Trakya University, Faculty of Medicine, Department of Biostatistics and Medical Informatics, 22030, Merkez, Edirne, Turkey; Turcosa Analytics Solutions Ltd Co, Erciyes Teknopark, 38039, Kayseri, Turkey.
Hacettepe University, Faculty of Medicine, Department of Biostatistics, 06100, Sihhiye, Ankara, Turkey; Turcosa Analytics Solutions Ltd Co, Erciyes Teknopark, 38039, Kayseri, Turkey.
Comput Biol Med. 2017 Oct 1;89:487-496. doi: 10.1016/j.compbiomed.2017.08.031. Epub 2017 Sep 5.

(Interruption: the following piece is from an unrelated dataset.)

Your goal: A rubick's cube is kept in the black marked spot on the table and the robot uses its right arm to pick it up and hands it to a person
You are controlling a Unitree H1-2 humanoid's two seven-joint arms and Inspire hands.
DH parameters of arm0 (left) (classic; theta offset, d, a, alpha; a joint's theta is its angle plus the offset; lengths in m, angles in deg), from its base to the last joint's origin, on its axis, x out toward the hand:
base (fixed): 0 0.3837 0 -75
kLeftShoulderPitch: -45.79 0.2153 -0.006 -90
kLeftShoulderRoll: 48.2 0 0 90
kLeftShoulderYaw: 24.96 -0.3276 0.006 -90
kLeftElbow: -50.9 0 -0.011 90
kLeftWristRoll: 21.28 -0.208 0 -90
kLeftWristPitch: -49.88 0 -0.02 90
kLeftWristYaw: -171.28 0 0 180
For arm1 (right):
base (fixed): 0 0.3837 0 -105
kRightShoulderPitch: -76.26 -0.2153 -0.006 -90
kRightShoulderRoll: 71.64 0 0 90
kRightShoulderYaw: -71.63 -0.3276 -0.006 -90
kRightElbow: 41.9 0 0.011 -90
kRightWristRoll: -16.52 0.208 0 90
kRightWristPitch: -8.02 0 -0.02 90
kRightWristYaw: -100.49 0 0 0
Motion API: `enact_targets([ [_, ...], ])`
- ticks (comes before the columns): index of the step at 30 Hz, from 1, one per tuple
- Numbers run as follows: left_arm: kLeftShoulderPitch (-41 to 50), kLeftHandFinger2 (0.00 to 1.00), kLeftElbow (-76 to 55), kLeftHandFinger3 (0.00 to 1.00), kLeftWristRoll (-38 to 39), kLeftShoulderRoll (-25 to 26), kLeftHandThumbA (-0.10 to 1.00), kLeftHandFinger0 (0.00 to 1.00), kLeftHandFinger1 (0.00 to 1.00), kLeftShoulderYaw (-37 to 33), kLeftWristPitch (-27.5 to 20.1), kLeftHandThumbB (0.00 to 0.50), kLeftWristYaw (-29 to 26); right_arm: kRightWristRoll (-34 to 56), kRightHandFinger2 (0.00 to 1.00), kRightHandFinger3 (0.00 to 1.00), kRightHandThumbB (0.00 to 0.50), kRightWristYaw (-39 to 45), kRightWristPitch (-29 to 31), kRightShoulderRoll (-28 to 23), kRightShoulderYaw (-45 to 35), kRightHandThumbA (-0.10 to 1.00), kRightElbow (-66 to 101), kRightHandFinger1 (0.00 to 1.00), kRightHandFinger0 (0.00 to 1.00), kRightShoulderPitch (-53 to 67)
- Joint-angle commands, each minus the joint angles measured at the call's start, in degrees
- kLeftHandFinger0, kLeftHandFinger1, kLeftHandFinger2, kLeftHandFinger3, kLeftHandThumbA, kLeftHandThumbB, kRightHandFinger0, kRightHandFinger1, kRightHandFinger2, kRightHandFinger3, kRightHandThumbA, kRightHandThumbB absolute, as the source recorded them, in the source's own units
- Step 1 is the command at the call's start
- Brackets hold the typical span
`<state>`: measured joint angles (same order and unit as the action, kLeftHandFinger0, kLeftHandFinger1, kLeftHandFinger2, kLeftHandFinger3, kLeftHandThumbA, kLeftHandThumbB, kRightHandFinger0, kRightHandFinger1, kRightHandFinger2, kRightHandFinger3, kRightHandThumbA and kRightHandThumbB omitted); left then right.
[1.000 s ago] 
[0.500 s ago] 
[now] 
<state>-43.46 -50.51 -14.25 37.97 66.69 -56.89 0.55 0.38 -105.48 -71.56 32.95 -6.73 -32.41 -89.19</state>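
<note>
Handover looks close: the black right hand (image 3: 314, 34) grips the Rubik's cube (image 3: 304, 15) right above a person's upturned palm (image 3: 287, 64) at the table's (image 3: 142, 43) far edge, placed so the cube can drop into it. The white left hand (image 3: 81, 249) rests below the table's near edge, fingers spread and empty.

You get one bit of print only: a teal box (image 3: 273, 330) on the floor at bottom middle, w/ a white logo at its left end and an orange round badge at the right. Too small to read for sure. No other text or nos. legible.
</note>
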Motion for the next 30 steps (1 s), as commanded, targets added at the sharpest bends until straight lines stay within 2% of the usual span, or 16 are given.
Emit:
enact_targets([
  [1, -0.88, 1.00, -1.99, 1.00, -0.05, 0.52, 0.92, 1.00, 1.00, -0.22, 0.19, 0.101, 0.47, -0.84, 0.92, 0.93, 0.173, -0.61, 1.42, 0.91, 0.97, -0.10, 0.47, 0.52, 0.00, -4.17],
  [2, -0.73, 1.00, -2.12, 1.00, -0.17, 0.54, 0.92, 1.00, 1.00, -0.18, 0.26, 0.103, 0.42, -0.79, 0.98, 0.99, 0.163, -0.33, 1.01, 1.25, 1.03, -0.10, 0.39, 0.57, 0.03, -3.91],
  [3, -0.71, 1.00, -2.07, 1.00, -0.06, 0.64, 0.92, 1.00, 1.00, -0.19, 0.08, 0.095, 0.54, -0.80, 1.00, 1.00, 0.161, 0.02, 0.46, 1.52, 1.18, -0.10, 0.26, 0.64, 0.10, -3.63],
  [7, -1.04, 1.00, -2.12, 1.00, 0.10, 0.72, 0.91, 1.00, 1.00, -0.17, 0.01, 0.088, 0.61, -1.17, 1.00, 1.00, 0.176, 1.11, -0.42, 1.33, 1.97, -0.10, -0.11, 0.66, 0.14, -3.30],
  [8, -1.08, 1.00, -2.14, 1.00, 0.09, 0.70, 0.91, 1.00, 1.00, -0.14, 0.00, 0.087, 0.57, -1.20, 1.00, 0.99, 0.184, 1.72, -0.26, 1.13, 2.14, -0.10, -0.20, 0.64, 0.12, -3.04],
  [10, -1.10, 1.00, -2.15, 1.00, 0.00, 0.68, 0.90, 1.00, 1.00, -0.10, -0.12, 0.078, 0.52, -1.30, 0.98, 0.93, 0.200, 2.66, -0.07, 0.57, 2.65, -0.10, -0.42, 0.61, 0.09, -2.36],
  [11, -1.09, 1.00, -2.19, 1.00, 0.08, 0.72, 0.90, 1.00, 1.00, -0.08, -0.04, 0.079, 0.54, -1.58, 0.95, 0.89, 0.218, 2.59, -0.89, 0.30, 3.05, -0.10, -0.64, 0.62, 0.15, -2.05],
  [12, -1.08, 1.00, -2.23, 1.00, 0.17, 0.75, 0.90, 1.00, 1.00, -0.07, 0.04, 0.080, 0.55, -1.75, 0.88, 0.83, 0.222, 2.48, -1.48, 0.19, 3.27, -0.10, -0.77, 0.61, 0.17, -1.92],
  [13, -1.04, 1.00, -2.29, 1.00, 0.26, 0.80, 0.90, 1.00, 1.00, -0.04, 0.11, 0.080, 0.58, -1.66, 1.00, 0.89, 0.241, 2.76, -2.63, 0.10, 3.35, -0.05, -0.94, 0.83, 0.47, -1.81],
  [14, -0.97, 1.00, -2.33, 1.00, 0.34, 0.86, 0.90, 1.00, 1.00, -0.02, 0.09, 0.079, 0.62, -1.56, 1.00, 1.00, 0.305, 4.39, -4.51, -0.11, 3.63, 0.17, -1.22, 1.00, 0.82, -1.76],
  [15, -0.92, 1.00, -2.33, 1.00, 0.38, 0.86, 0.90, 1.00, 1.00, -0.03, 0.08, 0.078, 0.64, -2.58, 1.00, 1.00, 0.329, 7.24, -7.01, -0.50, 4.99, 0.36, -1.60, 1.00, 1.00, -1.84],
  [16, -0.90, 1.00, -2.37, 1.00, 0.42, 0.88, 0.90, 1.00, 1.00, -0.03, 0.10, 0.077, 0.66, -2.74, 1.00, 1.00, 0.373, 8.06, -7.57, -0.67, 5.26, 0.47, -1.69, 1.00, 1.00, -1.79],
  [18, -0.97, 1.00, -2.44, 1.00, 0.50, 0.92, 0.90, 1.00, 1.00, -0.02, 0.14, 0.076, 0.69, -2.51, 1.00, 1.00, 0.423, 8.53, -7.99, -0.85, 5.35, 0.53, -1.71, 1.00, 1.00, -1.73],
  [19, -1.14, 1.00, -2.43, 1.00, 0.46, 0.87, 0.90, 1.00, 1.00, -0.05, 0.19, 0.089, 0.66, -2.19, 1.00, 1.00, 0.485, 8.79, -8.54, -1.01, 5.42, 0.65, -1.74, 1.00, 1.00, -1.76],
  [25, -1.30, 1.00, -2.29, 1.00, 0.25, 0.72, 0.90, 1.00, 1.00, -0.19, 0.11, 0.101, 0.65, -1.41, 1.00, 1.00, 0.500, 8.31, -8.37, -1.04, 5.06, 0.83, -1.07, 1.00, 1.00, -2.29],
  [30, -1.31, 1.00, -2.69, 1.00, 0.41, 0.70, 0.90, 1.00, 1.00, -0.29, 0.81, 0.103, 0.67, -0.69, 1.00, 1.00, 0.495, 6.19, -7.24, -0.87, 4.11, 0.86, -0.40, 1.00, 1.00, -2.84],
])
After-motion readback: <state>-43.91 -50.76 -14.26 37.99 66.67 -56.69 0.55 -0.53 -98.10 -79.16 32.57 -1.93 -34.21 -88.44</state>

Survival analysis methods are often used in cancer studies. It has been shown that the combination of clinical data with genomics increases the predictive performance of survival analysis methods. But, this leads to a high-dimensional data problem. Fortunately, new methods have been developed in the last decade to overcome this problem. However, there is a strong need for easily accessible, user-friendly and interactive tool to perform survival analysis in the presence of genomics data. We developed an open-source and freely available web-based tool for survival analysis methods that can deal with high-dimensional data. This tool includes classical methods, such as Kaplan-Meier, Cox proportional hazards regression, and advanced methods, such as penalized Cox regression and Random Survival Forests. It also offers an optimal cutoff determination method based on maximizing several test statistics. The tool has a simple and interactive interface, and it can handle high dimensional data through feature selection and ensemble methods. To dichotomize gene expressions, geneSurv can identify optimal cutoff points. Users can upload their microarray, RNA-Seq, chip-Seq, proteomics, metabolomics or clinical data as a nxp dimensional data matrix, where n refers to samples and p refers to genes. This tool is available free at www.biosoft.hacettepe.edu.tr/geneSurv. All source code is available at https://github.com/selcukorkmaz/geneSurv under the GPL-3 license.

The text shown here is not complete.